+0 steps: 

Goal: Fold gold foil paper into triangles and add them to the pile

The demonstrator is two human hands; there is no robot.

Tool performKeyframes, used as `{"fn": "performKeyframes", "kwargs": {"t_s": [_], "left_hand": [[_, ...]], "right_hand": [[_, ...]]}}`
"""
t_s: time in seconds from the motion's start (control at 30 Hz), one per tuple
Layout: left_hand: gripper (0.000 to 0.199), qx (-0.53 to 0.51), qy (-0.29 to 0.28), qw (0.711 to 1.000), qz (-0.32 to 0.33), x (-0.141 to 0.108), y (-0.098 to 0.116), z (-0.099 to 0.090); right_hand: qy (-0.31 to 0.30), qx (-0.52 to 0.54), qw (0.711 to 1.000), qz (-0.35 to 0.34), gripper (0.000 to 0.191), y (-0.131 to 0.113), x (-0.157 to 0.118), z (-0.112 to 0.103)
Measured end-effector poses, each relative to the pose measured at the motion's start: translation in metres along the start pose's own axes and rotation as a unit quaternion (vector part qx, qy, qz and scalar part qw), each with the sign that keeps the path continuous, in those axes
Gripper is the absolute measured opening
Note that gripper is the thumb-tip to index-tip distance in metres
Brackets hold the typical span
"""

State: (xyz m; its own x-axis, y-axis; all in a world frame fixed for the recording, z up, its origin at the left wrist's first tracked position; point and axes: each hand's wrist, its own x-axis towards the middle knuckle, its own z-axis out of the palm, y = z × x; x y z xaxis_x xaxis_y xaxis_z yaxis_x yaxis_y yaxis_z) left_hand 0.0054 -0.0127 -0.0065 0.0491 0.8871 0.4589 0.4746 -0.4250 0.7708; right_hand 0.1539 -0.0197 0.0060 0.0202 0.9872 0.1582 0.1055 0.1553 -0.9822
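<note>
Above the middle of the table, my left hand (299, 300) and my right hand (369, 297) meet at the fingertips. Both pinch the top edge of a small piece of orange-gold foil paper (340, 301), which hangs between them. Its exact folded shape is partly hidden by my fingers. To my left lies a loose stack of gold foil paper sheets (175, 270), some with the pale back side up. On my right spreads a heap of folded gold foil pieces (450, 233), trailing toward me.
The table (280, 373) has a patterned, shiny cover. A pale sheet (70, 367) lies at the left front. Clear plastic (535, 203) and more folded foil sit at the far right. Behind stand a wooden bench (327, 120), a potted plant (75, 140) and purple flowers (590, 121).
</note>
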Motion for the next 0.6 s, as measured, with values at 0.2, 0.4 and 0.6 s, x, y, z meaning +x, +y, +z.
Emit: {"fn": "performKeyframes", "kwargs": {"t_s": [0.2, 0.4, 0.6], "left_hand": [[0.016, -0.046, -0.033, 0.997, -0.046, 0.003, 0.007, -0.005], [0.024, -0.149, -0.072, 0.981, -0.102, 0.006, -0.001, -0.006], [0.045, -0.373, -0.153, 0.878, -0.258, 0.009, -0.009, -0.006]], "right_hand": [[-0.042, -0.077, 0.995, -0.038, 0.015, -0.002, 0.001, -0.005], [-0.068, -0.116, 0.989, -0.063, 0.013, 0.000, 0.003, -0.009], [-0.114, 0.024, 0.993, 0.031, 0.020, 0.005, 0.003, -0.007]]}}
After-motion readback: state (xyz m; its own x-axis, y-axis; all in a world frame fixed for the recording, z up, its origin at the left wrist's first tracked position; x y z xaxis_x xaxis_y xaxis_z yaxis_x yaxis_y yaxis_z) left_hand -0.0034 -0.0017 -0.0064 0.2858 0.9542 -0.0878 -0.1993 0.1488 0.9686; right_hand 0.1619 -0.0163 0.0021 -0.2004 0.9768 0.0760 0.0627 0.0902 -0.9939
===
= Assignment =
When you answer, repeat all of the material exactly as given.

= Solution below =
+0 steps: 

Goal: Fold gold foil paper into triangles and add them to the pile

The demonstrator is two human hands; there is no robot.

Tool performKeyframes, used as `{"fn": "performKeyframes", "kwargs": {"t_s": [_], "left_hand": [[_, ...]], "right_hand": [[_, ...]]}}`
"""
t_s: time in seconds from the motion's start (control at 30 Hz), one per tuple
Layout: left_hand: gripper (0.000 to 0.199), qx (-0.53 to 0.51), qy (-0.29 to 0.28), qw (0.711 to 1.000), qz (-0.32 to 0.33), x (-0.141 to 0.108), y (-0.098 to 0.116), z (-0.099 to 0.090); right_hand: qy (-0.31 to 0.30), qx (-0.52 to 0.54), qw (0.711 to 1.000), qz (-0.35 to 0.34), gripper (0.000 to 0.191), y (-0.131 to 0.113), x (-0.157 to 0.118), z (-0.112 to 0.103)
Measured end-effector poses, each relative to the pose measured at the motion's start: translation in metres along the start pose's own axes and rotation as a unit quaternion (vector part qx, qy, qz and scalar part qw), each with the sign that keeps the path continuous, in those axes
Gripper is the absolute measured opening
Note that gripper is the thumb-tip to index-tip distance in metres
Brackets hold the typical span
"""

State: (xyz m; its own x-axis, y-axis; all in a world frame fixed for the recording, z up, its origin at the left wrist's first tracked position; point and axes: each hand's wrist, its own x-axis towards the middle knuckle, its own z-axis out of the palm, y = z × x; x y z xaxis_x xaxis_y xaxis_z yaxis_x yaxis_y yaxis_z) left_hand 0.0054 -0.0127 -0.0065 0.0491 0.8871 0.4589 0.4746 -0.4250 0.7708; right_hand 0.1539 -0.0197 0.0060 0.0202 0.9872 0.1582 0.1055 0.1553 -0.9822
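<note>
Above the middle of the table, my left hand (299, 300) and my right hand (369, 297) meet at the fingertips. Both pinch the top edge of a small piece of orange-gold foil paper (340, 301), which hangs between them. Its exact folded shape is partly hidden by my fingers. To my left lies a loose stack of gold foil paper sheets (175, 270), some with the pale back side up. On my right spreads a heap of folded gold foil pieces (450, 233), trailing toward me.
The table (280, 373) has a patterned, shiny cover. A pale sheet (70, 367) lies at the left front. Clear plastic (535, 203) and more folded foil sit at the far right. Behind stand a wooden bench (327, 120), a potted plant (75, 140) and purple flowers (590, 121).
</note>
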Motion for the next 0.6 s, as measured, with values at 0.2, 0.4 and 0.6 s, x, y, z meaning +x, +y, +z.
Emit: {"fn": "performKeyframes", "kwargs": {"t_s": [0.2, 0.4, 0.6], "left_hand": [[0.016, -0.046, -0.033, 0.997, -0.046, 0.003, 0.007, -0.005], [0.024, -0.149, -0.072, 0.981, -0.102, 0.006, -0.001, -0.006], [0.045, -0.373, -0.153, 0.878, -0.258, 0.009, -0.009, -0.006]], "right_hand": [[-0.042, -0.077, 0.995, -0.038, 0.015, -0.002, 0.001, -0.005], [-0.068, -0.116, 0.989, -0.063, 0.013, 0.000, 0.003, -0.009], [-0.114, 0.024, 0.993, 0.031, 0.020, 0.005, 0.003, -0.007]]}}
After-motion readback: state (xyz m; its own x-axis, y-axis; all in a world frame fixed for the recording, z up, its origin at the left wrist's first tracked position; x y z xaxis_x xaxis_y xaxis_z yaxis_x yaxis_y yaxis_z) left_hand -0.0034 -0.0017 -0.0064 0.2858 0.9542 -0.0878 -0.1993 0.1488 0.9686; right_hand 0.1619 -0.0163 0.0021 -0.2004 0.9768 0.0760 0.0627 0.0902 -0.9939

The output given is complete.